Pese a que Aguirre ha soltado el poder del partido, algunos dirigentes a nivel nacional y regional creen que da el paso al lado para lanzar en el futuro a alguno de sus peones para disputar la presidencia a Cifuentes cuando se celebre el congreso regional. Este lunes ya adelantó sus intenciones: ella no se jubila porque no deja el acta de concejal y pidió abiertamente que los militantes voten en el congreso a su futuro presidente. Toda una declaración de intenciones si la frase sale de la boca de Esperanza Aguirre.

Casado, el hombre de Aguirre

Uno de sus candidatos preferidos a disputar el puesto a Cifuentes es el vicesecretario de Comunicación, Pablo Casado, un hombre muy fuerte en el seno del PP y con grandes adeptos entre los aguirristas y aznaristas. Sin embargo, la fuerza que cogió Cifuentes el 24-M, cuando consiguió más votos que la propia Aguirre hasta en Madrid capital, amenaza con empañar las intenciones de la lideresa.

Hasta este mismo lunes, la presidenta de la Comunidad de Madrid ha evitado pronunciarse públicamente sobre sus intenciones en el PP madrileño. De hecho, sorprende que desde que Aguirre comunicó su decisión de abandonar la presidencia del PP madrileño no ha hecho ni un solo comentario sobre la marcha de su compañera de partido: ni para alabarla ni para criticar sus formas. Su estrepitosa marcha le ha cogido también con el pie cambiado. En una reciente entrevista con EL ESPAÑOL, Cifuentes defendió, como Aguirre, que sean los militantes quienes elijan a sus representantes.
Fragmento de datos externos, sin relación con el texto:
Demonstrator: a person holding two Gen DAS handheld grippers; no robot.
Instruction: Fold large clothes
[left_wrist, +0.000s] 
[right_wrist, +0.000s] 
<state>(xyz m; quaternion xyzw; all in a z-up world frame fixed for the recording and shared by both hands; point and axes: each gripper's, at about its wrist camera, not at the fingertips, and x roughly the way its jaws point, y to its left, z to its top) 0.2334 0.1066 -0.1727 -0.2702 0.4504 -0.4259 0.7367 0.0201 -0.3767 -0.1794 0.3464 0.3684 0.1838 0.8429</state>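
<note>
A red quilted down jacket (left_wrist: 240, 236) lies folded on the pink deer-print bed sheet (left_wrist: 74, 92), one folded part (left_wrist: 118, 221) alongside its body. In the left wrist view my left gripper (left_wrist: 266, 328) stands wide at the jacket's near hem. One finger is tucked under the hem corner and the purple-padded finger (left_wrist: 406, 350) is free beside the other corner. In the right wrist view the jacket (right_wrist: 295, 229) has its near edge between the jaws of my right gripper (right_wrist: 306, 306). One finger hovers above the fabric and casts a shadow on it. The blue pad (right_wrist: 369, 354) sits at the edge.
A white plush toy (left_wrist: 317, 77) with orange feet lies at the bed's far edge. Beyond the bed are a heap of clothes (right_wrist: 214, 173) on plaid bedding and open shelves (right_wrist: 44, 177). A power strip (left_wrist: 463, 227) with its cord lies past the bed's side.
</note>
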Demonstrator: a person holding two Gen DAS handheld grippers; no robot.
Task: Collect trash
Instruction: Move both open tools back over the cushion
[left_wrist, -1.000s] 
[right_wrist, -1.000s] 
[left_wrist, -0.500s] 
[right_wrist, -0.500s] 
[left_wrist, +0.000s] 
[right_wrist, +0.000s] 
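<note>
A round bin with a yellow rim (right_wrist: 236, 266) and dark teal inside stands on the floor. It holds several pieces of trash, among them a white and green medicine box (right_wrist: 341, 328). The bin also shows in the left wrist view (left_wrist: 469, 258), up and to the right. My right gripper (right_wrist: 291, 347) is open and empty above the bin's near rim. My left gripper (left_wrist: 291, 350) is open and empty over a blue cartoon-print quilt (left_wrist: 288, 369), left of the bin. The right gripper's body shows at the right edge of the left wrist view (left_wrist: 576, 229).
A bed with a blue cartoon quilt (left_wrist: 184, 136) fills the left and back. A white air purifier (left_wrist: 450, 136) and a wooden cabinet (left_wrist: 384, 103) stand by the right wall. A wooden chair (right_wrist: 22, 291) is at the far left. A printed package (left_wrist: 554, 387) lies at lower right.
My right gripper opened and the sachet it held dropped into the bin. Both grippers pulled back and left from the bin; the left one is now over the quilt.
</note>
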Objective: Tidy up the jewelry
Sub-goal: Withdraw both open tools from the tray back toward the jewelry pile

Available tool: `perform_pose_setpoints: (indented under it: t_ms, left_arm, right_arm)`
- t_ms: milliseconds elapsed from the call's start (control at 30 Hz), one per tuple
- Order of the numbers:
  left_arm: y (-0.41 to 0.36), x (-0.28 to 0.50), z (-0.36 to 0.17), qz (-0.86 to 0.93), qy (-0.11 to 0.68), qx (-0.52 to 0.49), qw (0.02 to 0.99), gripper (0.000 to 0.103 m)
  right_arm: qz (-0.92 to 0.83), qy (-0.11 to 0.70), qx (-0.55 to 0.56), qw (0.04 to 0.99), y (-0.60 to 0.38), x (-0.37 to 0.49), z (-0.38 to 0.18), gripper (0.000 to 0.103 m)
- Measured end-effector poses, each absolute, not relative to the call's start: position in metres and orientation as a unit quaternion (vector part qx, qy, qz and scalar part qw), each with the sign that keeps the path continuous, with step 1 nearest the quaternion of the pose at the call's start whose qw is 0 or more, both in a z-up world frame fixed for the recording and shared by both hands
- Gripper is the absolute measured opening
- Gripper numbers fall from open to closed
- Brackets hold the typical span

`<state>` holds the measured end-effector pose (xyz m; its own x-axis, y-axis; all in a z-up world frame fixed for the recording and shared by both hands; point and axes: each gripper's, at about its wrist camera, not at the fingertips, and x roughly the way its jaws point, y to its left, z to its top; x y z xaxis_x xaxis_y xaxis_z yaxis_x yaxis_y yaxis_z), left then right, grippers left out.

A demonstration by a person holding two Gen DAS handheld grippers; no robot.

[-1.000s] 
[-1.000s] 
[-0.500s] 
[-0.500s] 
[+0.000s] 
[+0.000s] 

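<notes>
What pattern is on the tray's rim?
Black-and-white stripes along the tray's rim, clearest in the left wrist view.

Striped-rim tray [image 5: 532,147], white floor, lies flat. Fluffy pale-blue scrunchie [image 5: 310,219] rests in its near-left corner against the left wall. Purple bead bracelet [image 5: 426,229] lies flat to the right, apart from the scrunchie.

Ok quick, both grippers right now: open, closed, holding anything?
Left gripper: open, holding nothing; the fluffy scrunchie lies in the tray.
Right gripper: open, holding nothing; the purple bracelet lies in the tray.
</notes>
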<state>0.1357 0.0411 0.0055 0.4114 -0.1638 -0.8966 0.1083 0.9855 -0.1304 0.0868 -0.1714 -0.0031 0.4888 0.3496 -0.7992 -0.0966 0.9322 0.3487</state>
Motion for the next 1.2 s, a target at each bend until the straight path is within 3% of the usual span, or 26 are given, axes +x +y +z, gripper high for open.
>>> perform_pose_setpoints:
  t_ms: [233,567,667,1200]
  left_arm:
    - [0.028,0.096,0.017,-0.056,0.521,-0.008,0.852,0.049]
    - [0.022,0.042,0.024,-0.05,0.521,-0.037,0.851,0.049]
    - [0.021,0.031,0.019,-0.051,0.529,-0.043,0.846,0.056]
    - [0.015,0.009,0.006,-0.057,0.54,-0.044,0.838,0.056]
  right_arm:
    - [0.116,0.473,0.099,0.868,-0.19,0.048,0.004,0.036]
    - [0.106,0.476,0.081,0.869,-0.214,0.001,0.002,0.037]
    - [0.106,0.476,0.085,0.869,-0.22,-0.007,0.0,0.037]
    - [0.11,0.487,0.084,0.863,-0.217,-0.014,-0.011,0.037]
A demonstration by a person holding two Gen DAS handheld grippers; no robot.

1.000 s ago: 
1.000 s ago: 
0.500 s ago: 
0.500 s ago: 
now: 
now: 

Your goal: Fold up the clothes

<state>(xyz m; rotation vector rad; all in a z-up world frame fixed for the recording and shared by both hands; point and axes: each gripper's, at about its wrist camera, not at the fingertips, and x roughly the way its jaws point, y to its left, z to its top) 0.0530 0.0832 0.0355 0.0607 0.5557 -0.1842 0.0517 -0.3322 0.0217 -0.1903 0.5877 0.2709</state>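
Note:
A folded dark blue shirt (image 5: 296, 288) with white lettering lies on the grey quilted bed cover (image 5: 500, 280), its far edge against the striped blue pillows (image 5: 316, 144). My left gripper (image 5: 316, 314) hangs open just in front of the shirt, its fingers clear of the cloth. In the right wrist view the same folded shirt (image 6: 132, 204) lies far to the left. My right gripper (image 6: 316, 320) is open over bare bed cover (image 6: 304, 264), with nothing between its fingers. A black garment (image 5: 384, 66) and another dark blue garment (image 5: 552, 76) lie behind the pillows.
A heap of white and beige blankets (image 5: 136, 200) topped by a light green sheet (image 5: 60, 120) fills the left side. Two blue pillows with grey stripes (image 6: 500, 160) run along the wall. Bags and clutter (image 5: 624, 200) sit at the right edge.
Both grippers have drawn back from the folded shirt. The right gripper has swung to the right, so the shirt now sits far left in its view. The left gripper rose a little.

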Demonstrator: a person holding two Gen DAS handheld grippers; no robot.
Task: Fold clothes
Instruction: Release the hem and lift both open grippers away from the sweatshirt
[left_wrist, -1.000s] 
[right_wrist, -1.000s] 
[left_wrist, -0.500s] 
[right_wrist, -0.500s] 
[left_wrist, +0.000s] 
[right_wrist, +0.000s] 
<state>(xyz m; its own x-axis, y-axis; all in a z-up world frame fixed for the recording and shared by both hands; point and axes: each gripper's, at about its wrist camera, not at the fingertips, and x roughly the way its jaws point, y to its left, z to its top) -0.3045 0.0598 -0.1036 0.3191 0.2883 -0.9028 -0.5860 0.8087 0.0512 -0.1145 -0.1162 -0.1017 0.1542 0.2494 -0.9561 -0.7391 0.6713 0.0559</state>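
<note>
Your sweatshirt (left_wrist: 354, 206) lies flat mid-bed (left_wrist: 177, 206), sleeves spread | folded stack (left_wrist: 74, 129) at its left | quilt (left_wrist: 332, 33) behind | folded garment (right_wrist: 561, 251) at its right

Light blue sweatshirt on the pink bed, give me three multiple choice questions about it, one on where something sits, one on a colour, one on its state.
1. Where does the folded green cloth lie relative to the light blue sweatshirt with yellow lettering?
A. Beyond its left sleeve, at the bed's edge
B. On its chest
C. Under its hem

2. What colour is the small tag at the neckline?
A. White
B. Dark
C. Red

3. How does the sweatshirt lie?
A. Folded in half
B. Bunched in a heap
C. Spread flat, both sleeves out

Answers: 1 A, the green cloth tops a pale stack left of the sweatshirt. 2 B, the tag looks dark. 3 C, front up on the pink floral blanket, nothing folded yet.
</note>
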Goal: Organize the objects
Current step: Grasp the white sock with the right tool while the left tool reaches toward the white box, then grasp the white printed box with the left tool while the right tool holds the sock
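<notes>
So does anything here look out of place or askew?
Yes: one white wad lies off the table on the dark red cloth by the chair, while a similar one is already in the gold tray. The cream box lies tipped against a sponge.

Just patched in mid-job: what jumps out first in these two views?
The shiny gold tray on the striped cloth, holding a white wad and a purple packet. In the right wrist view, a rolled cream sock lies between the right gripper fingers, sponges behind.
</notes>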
Por eso se resistía a ocupar ahora el sillón vacío de Aguirre.

El cónclave regional, la gran incógnita

Cifuentes no se ha resistido y finalmente ha acatado las órdenes de su presidente, aunque entiende que éste es un cargo interino. De momento. Tras la bendición de la cúpula nacional a que sea ella la que tutele el partido madrileño cuando atraviesa uno de sus momentos más difíciles, nadie duda de que la presidenta de la Comunidad se presentará al congreso regional cuando llegue. La duda ahora es si alguien, promovido por Aguirre, se atreverá a disputarle el puesto. Fuentes cercanas a la nueva presidenta del PP de Madrid aseguran que Cifuentes se presentará y está dispuesta a medir sus fuerzas contra Casado o contra Soraya Sáenz de Santamaría. “Gana seguro, porque tiene el poder de los militantes de los municipios y la mayoría de los alcaldes la apoyan”. Palabra de militante.